UNITED STATES DISTRICT COURT EASTERN DISTRICT OF NEW YORK
Dec 6, 2017
15-cr-174 (ENV) (E.D.N.Y. Dec. 6, 2017)

Opinion

15-cr-174 (ENV)

12-06-2017

UNITED STATES, v. VINCENT VERTUCCIO, PRAFUL PANDYA, AND JOHN SERVIDER, Defendants.


MEMORANDUM OPINION

Vincent Vertuccio and John Servider were charged by indictment with a number of crimes, including conspiracy to obstruct a grand jury investigation relating to the other charged offenses. ECF Dkt. No. 1. Due to unforeseen, unforeseeable, and unfortunate developments, amidst preparation for trial and following preliminary motion practice, Servider sought representation by Attorney James Froccaro, who represents Vertuccio.

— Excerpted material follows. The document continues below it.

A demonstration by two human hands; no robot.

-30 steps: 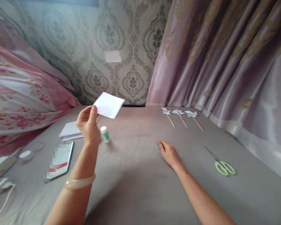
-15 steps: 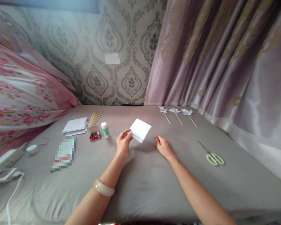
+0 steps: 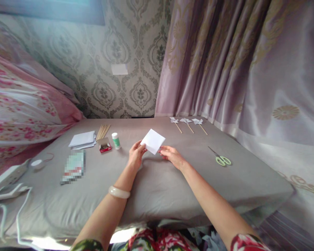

A broader discussion of the background facts and litigation history of this case are set forth in United States v. Vertuccio, March 17, 2017 Memorandum and Order, ECF No. 111, which is the order resolving various pretrial motions. Familiarity of the parties with that order and the facts it describes is presumed. --------

The relevant circumstances arose after Vertuccio had eschewed trial, which had happened months before, when he entered into a plea agreement with the government. His guilty plea was allocuted by the Court on April 12, 2017. See ECF Dkt. No. 116, Minute Entry for Apr. 12, 2017 Plea. Upon learning of Servider's new counsel plan, the government moved to disqualify Attorney Froccaro as Servider's trial counsel. On November 8, 2017, the Court granted the government's motion after a hearing for reasons then stated on the record. See Minute Entry for Nov. 8, 2017. Given the delicate balancing required to justify denial of a defendant's right to be represented by his chosen counsel, the Court indicated that it would issue a memorandum opinion to offer an expanded discussion of the highly unusual circumstances and corresponding reasons for the Court's decision to disqualify Attorney Froccaro from representing Servider as his trial counsel.

Background

From indictment, Servider was represented by Michael Rosen until Attorney Rosen's most untimely death in July of this year. Michael Rosen was a lion of the Bar of this Court. His work is that of legend. His knowledge, his skill, his integrity, and his simple human decency are of cherished memory. Servider lost a talented and highly experienced lawyer; the Eastern District lost a mensch and one of its wonderful amici.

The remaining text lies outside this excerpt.